* **What you should do**
Restate the data below word for word. Skip any images it contains.

* **Provided material**

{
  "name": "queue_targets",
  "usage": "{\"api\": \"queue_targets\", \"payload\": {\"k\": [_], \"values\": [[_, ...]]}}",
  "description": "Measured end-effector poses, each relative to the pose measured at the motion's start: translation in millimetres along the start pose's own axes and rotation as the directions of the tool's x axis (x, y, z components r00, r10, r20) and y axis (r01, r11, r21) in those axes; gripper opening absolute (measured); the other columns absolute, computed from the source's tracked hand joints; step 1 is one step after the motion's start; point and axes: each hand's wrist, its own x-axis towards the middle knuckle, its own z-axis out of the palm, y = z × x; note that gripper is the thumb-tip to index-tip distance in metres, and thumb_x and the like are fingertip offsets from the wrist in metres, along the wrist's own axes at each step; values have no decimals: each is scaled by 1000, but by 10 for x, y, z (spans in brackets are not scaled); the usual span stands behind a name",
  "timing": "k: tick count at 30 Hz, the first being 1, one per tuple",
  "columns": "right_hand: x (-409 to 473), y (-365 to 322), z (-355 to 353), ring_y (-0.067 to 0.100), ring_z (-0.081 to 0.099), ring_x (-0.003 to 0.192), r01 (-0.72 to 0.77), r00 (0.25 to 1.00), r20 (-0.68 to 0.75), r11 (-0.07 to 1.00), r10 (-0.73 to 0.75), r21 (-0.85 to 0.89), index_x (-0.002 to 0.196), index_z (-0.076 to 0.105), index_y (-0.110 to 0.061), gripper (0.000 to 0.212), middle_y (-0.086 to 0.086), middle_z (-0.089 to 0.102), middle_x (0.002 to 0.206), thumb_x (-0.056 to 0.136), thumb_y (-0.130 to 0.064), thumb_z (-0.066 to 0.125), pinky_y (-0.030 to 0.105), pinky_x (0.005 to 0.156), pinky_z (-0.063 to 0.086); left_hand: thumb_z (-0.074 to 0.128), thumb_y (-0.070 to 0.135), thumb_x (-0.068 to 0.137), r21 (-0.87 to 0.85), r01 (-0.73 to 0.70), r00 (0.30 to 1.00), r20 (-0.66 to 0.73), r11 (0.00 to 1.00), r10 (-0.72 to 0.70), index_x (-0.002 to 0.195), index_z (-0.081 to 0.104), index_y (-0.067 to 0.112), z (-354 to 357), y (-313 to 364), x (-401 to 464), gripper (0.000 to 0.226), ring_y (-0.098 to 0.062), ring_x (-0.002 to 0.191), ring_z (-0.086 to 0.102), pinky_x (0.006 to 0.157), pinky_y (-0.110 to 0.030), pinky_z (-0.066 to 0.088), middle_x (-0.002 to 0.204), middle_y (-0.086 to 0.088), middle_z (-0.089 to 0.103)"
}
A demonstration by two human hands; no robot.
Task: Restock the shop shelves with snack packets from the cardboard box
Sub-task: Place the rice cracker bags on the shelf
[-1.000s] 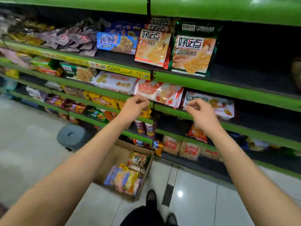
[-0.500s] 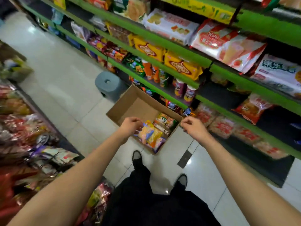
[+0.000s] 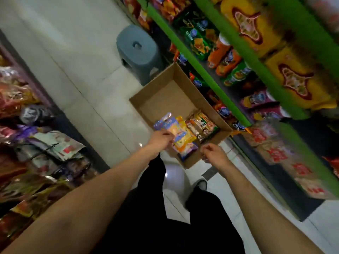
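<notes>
- Looking down at an open cardboard box [image 3: 166,92] standing on the pale tiled floor [image 3: 77,74], just beside the foot of the green shop shelves [image 3: 236,46].
- Lying in the near end of the cardboard box: snack packets [image 3: 183,133], a blue-and-yellow one and orange-yellow ones towards the aisle side, brown-and-green ones [image 3: 200,125] towards the shelf side; far end of the box showing bare cardboard.
- Reaching over the near aisle-side corner of the box: left hand [image 3: 161,139], fingers curled, fingertips touching the edge of the blue-and-yellow packet; blurred, so impossible to tell whether the grip is actually clamped on it.
- Hovering over the near shelf-side corner of the box: right hand [image 3: 213,154], fingers loosely curled together, holding nothing, touching no packet.
- Standing just beyond the far corner of the box: a grey plastic stool [image 3: 137,50].
- Filling the shelves beside the box: yellow bags [image 3: 300,83], orange and green tubes [image 3: 225,61], red-printed packets [image 3: 275,153] lower down.
- Across the aisle from the box: another rack of mixed packets [image 3: 33,143], blurred.
- Showing nearer than the box: dark trousers [image 3: 165,226] and one shoe [image 3: 200,185].
</notes>
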Motion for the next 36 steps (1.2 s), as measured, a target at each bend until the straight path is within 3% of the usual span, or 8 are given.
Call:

* **Your solution**
{
  "name": "queue_targets",
  "usage": "{\"api\": \"queue_targets\", \"payload\": {\"k\": [_], \"values\": [[_, ...]]}}",
  "description": "Measured end-effector poses, each relative to the pose measured at the motion's start: translation in millimetres along the start pose's own axes and rotation as the directions of the tool's x axis (x, y, z components r00, r10, r20) and y axis (r01, r11, r21) in those axes; gripper opening absolute (measured); the other columns absolute, computed from the source's tracked hand joints; step 1 is one step after the motion's start; point and axes: each hand's wrist, its own x-axis towards the middle knuckle, its own z-axis out of the palm, y = z × x; note that gripper is the thumb-tip to index-tip distance in metres, and thumb_x and the like are fingertip offsets from the wrist in metres, along the wrist's own axes at each step; values have no decimals: each is scaled by 1000, but by 10 for x, y, z (spans in brackets are not scaled); the usual span stands behind a name",
  "timing": "k: tick count at 30 Hz, the first being 1, one per tuple",
  "columns": "right_hand: x (-409 to 473), y (-365 to 322), z (-355 to 353), ring_y (-0.067 to 0.100), ring_z (-0.081 to 0.099), ring_x (-0.003 to 0.192), r01 (-0.72 to 0.77), r00 (0.25 to 1.00), r20 (-0.68 to 0.75), r11 (-0.07 to 1.00), r10 (-0.73 to 0.75), r21 (-0.85 to 0.89), index_x (-0.002 to 0.196), index_z (-0.076 to 0.105), index_y (-0.110 to 0.061), gripper (0.000 to 0.212), middle_y (-0.086 to 0.086), middle_z (-0.089 to 0.102), middle_x (0.002 to 0.206), thumb_x (-0.056 to 0.136), thumb_y (-0.130 to 0.064), thumb_z (-0.066 to 0.125), pinky_y (-0.030 to 0.105), pinky_x (0.005 to 0.156), pinky_z (-0.063 to 0.086); left_hand: thumb_z (-0.074 to 0.128), thumb_y (-0.070 to 0.135), thumb_x (-0.068 to 0.137), r21 (-0.87 to 0.85), r01 (-0.73 to 0.70), r00 (0.30 to 1.00), r20 (-0.66 to 0.73), r11 (0.00 to 1.00), r10 (-0.72 to 0.70), index_x (-0.002 to 0.195), index_z (-0.081 to 0.104), index_y (-0.067 to 0.112), z (-354 to 357), y (-313 to 364), x (-401 to 464), gripper (0.000 to 0.226), ring_y (-0.098 to 0.062), ring_x (-0.002 to 0.191), ring_z (-0.086 to 0.102), pinky_x (0.006 to 0.157), pinky_y (-0.110 to 0.030), pinky_z (-0.066 to 0.088), middle_x (-0.002 to 0.204), middle_y (-0.086 to 0.088), middle_z (-0.089 to 0.103)"
}
A demonstration by two human hands; no robot.
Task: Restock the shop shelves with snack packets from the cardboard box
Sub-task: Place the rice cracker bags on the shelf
[-1.000s] 
[-0.500s] 
[+0.000s] 
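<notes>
- Looking down at an open cardboard box [image 3: 166,92] standing on the pale tiled floor [image 3: 77,74], just beside the foot of the green shop shelves [image 3: 236,46].
- Lying in the near end of the cardboard box: snack packets [image 3: 183,133], a blue-and-yellow one and orange-yellow ones towards the aisle side, brown-and-green ones [image 3: 200,125] towards the shelf side; far end of the box showing bare cardboard.
- Reaching over the near aisle-side corner of the box: left hand [image 3: 161,139], fingers curled, fingertips touching the edge of the blue-and-yellow packet; blurred, so impossible to tell whether the grip is actually clamped on it.
- Hovering over the near shelf-side corner of the box: right hand [image 3: 213,154], fingers loosely curled together, holding nothing, touching no packet.
- Standing just beyond the far corner of the box: a grey plastic stool [image 3: 137,50].
- Filling the shelves beside the box: yellow bags [image 3: 300,83], orange and green tubes [image 3: 225,61], red-printed packets [image 3: 275,153] lower down.
- Across the aisle from the box: another rack of mixed packets [image 3: 33,143], blurred.
- Showing nearer than the box: dark trousers [image 3: 165,226] and one shoe [image 3: 200,185].
</notes>
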Motion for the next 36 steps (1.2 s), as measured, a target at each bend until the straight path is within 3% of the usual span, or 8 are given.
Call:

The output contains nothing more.